Governments don't care.

Governments care little about the health of kids. Darkest New South Wales has a lazy government. (Parliament has already begun its Christmas- New Year break and won't resume for months). Policy-makers are heavily influenced by property developers, sports impresarios and bean counters. We waste billions demolishing stadiums that really only needed minor repairs. Or setting up a toy light rail whose cost has doubled to what was supposedly estimated and which will slow down people rushing to and from work. Or moving the Powerhouse Museum to Parramatta. Governments have their priorities, but not in public education and health.

Room to move - for some

Then we waste money by selling off State schools and school land. More than twenty thousand public properties have been sold off in New South Wales alone. The same pattern may well apply in other States. We flog off our common wealth for a few measly dollars, when property is increasing in value most of the time. We now have a trend towards high-rise schools. And so the space for kids to move shrinks and shrinks. Suddenly we've realised that putting more and more temporary classrooms on playgrounds in State schools is reducing the land on which kids can move, jump, leap around, or play organised sport. But of course, as middle class people move to private schools, we lose powerful voices who could support public schools.

Lucky kids are in schools that have large amounts of land.

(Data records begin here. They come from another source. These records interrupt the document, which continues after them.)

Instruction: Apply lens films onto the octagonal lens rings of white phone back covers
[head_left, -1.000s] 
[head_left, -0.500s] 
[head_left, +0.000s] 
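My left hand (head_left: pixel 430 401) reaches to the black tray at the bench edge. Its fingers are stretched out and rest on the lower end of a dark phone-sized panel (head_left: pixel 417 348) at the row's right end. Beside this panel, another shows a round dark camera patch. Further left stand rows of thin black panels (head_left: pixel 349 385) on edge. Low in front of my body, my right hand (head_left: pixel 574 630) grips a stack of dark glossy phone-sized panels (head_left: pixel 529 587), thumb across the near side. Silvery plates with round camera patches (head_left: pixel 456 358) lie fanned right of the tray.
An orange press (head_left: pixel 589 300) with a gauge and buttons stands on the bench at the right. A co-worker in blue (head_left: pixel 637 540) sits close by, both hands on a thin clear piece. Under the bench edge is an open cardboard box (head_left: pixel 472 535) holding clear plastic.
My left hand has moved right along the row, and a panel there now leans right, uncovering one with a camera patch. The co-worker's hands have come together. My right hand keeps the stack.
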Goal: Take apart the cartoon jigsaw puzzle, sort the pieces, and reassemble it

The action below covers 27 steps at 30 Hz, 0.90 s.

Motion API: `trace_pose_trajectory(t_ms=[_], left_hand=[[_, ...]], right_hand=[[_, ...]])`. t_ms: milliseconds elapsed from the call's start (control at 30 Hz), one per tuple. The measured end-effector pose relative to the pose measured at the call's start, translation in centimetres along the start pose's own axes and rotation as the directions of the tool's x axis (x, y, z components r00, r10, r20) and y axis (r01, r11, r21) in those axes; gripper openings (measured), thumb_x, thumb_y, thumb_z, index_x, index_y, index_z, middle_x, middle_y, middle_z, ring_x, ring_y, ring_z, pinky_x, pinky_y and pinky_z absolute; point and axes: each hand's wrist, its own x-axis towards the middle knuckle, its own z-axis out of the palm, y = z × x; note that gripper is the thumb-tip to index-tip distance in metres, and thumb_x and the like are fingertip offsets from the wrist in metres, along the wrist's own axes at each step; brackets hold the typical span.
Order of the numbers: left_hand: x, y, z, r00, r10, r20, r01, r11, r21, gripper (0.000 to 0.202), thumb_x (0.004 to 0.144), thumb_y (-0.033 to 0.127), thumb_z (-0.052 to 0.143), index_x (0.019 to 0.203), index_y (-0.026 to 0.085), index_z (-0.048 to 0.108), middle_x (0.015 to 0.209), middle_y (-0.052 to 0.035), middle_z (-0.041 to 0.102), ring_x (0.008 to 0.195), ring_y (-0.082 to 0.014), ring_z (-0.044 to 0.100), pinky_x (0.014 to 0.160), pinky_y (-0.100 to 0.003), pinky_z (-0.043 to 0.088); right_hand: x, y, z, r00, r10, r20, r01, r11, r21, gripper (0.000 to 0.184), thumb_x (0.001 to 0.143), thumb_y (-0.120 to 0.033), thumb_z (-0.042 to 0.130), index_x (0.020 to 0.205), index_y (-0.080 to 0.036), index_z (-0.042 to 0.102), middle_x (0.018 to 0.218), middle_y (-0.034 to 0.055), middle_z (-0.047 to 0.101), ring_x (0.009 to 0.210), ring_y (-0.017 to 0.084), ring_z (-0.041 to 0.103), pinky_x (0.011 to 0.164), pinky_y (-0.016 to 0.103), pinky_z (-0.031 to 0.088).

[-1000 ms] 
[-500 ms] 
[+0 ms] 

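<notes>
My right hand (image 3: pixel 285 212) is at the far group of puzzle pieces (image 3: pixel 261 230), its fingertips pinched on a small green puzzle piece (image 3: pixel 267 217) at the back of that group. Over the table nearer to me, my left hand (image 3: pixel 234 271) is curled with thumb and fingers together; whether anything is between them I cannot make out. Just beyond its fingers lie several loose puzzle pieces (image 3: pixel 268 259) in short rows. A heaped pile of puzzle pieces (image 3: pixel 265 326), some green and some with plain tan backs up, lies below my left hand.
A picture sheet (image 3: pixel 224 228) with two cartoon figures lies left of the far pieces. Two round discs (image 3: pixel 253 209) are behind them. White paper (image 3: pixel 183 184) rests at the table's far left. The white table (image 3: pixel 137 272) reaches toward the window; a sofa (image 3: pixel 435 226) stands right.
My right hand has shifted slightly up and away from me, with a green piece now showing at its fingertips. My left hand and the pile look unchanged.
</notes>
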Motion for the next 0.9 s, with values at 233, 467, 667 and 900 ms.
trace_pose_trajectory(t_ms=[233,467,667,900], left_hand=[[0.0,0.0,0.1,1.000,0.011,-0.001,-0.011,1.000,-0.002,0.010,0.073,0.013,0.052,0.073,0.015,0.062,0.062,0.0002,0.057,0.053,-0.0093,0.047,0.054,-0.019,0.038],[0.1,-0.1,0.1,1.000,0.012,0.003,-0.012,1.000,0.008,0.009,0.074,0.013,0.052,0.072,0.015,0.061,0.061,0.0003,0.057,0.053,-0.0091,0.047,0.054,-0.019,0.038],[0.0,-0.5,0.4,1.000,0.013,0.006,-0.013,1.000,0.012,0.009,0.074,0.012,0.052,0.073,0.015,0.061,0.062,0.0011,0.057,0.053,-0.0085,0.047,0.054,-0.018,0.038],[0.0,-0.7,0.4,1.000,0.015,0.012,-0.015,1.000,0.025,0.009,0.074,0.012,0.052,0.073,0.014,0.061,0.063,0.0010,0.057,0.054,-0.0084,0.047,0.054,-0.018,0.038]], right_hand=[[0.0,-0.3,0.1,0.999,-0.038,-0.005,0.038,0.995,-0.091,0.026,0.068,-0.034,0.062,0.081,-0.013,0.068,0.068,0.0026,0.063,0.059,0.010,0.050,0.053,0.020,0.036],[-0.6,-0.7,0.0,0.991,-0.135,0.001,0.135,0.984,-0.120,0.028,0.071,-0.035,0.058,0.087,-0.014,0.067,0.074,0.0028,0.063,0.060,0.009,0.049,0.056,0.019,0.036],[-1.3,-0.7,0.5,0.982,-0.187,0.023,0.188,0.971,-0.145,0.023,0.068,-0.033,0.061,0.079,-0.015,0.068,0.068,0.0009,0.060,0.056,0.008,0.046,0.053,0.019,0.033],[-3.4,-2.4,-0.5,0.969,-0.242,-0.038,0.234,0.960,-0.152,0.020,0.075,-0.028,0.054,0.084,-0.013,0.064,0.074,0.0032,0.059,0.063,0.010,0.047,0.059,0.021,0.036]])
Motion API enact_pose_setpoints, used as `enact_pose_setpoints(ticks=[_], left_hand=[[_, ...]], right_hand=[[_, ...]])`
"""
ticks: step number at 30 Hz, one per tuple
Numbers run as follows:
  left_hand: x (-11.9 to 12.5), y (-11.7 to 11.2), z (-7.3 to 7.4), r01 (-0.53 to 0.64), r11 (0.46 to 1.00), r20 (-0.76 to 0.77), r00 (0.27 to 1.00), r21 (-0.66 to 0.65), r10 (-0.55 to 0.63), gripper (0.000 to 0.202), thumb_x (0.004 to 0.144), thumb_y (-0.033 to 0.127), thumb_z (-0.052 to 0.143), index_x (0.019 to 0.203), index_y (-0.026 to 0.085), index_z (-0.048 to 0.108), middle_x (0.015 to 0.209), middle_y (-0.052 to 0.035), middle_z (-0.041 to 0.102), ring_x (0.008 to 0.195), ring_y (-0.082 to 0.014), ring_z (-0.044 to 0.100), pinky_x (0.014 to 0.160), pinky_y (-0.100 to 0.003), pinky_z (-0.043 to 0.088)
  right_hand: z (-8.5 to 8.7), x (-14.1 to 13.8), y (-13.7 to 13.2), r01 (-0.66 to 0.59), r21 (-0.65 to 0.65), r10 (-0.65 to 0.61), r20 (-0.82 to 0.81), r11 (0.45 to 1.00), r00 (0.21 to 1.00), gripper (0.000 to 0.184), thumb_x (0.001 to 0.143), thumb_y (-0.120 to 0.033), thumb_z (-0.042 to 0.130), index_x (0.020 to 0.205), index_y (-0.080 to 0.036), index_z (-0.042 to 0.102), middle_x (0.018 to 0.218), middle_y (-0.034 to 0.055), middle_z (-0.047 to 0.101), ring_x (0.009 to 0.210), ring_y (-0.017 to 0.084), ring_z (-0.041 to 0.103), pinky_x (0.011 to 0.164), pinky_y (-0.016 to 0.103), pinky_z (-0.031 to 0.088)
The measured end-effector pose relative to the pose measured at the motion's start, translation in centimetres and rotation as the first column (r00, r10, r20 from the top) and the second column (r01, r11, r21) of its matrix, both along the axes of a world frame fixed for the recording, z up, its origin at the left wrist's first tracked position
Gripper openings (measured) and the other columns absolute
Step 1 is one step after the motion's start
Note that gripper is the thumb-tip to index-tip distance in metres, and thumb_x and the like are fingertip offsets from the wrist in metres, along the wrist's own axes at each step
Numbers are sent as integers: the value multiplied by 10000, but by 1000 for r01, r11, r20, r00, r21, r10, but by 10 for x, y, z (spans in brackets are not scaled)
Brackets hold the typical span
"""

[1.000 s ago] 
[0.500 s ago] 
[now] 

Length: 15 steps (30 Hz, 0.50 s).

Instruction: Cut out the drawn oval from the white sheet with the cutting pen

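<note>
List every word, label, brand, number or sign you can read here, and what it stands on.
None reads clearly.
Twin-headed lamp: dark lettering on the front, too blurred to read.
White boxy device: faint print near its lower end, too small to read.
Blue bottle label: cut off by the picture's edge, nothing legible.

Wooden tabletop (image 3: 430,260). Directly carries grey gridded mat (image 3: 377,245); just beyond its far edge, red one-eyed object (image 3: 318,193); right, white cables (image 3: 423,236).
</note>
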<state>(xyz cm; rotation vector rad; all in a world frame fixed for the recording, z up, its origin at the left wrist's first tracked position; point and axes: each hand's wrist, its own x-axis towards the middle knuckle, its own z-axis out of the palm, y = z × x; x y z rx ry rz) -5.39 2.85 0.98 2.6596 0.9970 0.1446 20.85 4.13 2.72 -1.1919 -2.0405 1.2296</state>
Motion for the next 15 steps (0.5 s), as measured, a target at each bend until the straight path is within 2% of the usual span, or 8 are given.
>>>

Smart managers hold onto property, and build prudently. (Never mind that Rudd and Gillard wasted millions building foolishly small halls in New South Wales and Victorian State schools.) Which schools have the best land and sports facilities? Very often, these are the wealthiest private schools which often have private swimming pools, up to date gyms, large grassy ovals, basketball courts and an array of well-paid sports coaches. A search of sports job ads makes this clear.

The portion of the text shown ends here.